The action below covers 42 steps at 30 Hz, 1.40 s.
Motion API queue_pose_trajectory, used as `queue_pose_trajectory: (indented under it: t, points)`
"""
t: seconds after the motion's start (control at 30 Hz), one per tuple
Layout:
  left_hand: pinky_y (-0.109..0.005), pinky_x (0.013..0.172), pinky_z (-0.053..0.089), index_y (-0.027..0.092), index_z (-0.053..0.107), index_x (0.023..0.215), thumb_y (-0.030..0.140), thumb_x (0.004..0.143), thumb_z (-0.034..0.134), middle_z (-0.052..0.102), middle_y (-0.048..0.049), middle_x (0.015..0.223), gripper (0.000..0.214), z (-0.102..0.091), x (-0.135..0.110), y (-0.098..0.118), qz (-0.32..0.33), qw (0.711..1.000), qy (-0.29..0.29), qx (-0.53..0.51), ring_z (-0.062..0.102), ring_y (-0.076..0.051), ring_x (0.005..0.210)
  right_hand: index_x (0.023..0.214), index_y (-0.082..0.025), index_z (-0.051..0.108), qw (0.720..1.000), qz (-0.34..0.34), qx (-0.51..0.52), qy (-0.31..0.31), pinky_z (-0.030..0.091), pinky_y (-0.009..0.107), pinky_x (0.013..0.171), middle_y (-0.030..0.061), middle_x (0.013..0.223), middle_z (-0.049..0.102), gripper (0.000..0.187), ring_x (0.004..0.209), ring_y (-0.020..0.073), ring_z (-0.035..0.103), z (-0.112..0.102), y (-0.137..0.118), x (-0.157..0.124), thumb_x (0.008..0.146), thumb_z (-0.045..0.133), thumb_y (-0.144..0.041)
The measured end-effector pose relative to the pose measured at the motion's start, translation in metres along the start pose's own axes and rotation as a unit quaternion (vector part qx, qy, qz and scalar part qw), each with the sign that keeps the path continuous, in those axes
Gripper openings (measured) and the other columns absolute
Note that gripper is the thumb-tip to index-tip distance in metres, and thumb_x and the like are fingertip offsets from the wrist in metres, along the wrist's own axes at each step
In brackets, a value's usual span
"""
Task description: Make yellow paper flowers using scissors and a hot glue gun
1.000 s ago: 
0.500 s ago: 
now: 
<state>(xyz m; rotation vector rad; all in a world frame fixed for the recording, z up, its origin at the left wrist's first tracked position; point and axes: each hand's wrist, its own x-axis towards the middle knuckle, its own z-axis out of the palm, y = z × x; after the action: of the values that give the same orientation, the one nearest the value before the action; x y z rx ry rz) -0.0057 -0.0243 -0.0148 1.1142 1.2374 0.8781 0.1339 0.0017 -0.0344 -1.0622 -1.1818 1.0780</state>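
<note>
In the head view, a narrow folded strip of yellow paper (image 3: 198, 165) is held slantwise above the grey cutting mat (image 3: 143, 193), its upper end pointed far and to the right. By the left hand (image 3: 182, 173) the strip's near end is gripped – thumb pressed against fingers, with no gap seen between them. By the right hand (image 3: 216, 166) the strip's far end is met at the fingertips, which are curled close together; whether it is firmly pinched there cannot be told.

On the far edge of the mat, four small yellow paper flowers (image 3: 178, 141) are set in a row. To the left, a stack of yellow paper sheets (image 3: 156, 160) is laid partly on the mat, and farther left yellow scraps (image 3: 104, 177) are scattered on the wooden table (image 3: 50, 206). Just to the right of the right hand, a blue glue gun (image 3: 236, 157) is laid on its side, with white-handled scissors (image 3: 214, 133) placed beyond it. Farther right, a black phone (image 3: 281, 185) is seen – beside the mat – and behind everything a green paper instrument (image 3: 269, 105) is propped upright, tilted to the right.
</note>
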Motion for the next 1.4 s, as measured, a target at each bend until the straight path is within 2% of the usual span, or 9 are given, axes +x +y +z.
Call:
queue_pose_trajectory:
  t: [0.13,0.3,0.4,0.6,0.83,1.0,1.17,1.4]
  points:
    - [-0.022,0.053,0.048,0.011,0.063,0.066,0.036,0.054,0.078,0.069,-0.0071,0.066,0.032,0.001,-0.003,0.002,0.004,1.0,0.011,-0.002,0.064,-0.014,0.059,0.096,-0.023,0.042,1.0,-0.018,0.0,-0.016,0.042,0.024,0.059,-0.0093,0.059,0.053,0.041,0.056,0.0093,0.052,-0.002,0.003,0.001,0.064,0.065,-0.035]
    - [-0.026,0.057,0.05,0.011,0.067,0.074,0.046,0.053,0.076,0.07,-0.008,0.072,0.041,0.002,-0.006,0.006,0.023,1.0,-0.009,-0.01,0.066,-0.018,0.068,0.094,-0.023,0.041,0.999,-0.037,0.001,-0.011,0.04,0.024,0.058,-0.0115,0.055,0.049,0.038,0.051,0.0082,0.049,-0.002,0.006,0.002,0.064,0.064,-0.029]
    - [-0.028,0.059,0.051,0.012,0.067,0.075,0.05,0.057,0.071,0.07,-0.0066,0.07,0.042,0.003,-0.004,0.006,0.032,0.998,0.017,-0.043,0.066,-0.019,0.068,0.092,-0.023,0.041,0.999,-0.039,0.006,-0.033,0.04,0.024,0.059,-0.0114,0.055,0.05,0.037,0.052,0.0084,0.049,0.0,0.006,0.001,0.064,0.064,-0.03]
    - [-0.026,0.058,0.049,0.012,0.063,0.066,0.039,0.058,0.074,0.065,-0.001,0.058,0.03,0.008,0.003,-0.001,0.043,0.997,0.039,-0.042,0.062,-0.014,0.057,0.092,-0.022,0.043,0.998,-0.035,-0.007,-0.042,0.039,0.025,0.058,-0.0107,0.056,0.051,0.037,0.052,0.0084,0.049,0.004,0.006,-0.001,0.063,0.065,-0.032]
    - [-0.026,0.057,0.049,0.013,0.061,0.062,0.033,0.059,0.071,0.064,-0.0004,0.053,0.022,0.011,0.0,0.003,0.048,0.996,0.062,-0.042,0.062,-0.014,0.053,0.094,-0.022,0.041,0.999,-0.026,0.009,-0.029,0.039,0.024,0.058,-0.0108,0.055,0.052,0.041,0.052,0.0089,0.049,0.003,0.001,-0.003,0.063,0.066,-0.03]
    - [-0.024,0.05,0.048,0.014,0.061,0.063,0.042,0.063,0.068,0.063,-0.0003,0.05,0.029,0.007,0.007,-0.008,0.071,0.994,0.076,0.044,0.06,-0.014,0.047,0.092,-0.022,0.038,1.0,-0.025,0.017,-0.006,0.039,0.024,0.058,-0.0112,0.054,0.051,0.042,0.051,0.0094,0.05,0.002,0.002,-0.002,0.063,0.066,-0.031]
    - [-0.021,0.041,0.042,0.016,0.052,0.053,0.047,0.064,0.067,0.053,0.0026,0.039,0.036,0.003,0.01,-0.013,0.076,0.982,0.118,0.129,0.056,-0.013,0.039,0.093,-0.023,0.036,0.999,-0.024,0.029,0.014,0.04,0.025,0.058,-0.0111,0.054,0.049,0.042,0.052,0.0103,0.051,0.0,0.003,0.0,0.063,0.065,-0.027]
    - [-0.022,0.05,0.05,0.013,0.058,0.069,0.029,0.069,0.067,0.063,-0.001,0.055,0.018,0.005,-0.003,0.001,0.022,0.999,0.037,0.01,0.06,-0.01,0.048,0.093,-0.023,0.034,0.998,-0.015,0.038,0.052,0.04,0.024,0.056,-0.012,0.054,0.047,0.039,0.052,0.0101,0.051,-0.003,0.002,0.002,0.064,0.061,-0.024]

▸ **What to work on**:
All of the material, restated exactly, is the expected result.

▸ **Your solution**:
The action below covers 42 steps at 30 Hz, 1.40 s.
Motion API queue_pose_trajectory, used as `queue_pose_trajectory: (indented under it: t, points)`
"""
t: seconds after the motion's start (control at 30 Hz), one per tuple
Layout:
  left_hand: pinky_y (-0.109..0.005), pinky_x (0.013..0.172), pinky_z (-0.053..0.089), index_y (-0.027..0.092), index_z (-0.053..0.107), index_x (0.023..0.215), thumb_y (-0.030..0.140), thumb_x (0.004..0.143), thumb_z (-0.034..0.134), middle_z (-0.052..0.102), middle_y (-0.048..0.049), middle_x (0.015..0.223), gripper (0.000..0.214), z (-0.102..0.091), x (-0.135..0.110), y (-0.098..0.118), qz (-0.32..0.33), qw (0.711..1.000), qy (-0.29..0.29), qx (-0.53..0.51), ring_z (-0.062..0.102), ring_y (-0.076..0.051), ring_x (0.005..0.210)
  right_hand: index_x (0.023..0.214), index_y (-0.082..0.025), index_z (-0.051..0.108), qw (0.720..1.000), qz (-0.34..0.34), qx (-0.51..0.52), qy (-0.31..0.31), pinky_z (-0.030..0.091), pinky_y (-0.009..0.107), pinky_x (0.013..0.171), middle_y (-0.030..0.061), middle_x (0.013..0.223), middle_z (-0.049..0.102), gripper (0.000..0.187), ring_x (0.004..0.209), ring_y (-0.020..0.073), ring_z (-0.035..0.103), z (-0.112..0.102), y (-0.137..0.118), x (-0.157..0.124), thumb_x (0.008..0.146), thumb_z (-0.045..0.133), thumb_y (-0.144..0.041)
The measured end-effector pose relative to the pose measured at the motion's start, translation in metres along the start pose's own axes and rotation as a unit quaternion (vector part qx, qy, qz and scalar part qw), each with the sign that keeps the path continuous, in those axes
Gripper openings (measured) and the other columns absolute
Note that gripper is the thumb-tip to index-tip distance in metres, and thumb_x and the like are fingertip offsets from the wrist in metres, along the wrist's own axes at each step
In brackets, a value's usual span
"""
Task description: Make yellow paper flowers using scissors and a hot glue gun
1.000 s ago: 
0.500 s ago: 
now: 
<state>(xyz m; rotation vector rad; all in a world frame fixed for the recording, z up, its origin at the left wrist's first tracked position; point and axes: each hand's wrist, its own x-axis towards the middle knuckle, its own z-axis out of the palm, y = z × x; after the action: of the values that give the same orientation, the one nearest the value before the action; x y z rx ry rz) -0.0057 -0.0243 -0.0148 1.1142 1.2374 0.8781 0.1339 0.0017 -0.0344 -1.0622 -1.1818 1.0780</state>
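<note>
In the head view, a narrow folded strip of yellow paper (image 3: 198, 165) is held slantwise above the grey cutting mat (image 3: 143, 193), its upper end pointed far and to the right. By the left hand (image 3: 182, 173) the strip's near end is gripped – thumb pressed against fingers, with no gap seen between them. By the right hand (image 3: 216, 166) the strip's far end is met at the fingertips, which are curled close together; whether it is firmly pinched there cannot be told.

On the far edge of the mat, four small yellow paper flowers (image 3: 178, 141) are set in a row. To the left, a stack of yellow paper sheets (image 3: 156, 160) is laid partly on the mat, and farther left yellow scraps (image 3: 104, 177) are scattered on the wooden table (image 3: 50, 206). Just to the right of the right hand, a blue glue gun (image 3: 236, 157) is laid on its side, with white-handled scissors (image 3: 214, 133) placed beyond it. Farther right, a black phone (image 3: 281, 185) is seen – beside the mat – and behind everything a green paper instrument (image 3: 269, 105) is propped upright, tilted to the right.
</note>
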Motion for the next 1.4 s, as measured, a target at each bend until the straight path is within 2% of the usual span, or 9 are given, axes +x +y +z.
Call:
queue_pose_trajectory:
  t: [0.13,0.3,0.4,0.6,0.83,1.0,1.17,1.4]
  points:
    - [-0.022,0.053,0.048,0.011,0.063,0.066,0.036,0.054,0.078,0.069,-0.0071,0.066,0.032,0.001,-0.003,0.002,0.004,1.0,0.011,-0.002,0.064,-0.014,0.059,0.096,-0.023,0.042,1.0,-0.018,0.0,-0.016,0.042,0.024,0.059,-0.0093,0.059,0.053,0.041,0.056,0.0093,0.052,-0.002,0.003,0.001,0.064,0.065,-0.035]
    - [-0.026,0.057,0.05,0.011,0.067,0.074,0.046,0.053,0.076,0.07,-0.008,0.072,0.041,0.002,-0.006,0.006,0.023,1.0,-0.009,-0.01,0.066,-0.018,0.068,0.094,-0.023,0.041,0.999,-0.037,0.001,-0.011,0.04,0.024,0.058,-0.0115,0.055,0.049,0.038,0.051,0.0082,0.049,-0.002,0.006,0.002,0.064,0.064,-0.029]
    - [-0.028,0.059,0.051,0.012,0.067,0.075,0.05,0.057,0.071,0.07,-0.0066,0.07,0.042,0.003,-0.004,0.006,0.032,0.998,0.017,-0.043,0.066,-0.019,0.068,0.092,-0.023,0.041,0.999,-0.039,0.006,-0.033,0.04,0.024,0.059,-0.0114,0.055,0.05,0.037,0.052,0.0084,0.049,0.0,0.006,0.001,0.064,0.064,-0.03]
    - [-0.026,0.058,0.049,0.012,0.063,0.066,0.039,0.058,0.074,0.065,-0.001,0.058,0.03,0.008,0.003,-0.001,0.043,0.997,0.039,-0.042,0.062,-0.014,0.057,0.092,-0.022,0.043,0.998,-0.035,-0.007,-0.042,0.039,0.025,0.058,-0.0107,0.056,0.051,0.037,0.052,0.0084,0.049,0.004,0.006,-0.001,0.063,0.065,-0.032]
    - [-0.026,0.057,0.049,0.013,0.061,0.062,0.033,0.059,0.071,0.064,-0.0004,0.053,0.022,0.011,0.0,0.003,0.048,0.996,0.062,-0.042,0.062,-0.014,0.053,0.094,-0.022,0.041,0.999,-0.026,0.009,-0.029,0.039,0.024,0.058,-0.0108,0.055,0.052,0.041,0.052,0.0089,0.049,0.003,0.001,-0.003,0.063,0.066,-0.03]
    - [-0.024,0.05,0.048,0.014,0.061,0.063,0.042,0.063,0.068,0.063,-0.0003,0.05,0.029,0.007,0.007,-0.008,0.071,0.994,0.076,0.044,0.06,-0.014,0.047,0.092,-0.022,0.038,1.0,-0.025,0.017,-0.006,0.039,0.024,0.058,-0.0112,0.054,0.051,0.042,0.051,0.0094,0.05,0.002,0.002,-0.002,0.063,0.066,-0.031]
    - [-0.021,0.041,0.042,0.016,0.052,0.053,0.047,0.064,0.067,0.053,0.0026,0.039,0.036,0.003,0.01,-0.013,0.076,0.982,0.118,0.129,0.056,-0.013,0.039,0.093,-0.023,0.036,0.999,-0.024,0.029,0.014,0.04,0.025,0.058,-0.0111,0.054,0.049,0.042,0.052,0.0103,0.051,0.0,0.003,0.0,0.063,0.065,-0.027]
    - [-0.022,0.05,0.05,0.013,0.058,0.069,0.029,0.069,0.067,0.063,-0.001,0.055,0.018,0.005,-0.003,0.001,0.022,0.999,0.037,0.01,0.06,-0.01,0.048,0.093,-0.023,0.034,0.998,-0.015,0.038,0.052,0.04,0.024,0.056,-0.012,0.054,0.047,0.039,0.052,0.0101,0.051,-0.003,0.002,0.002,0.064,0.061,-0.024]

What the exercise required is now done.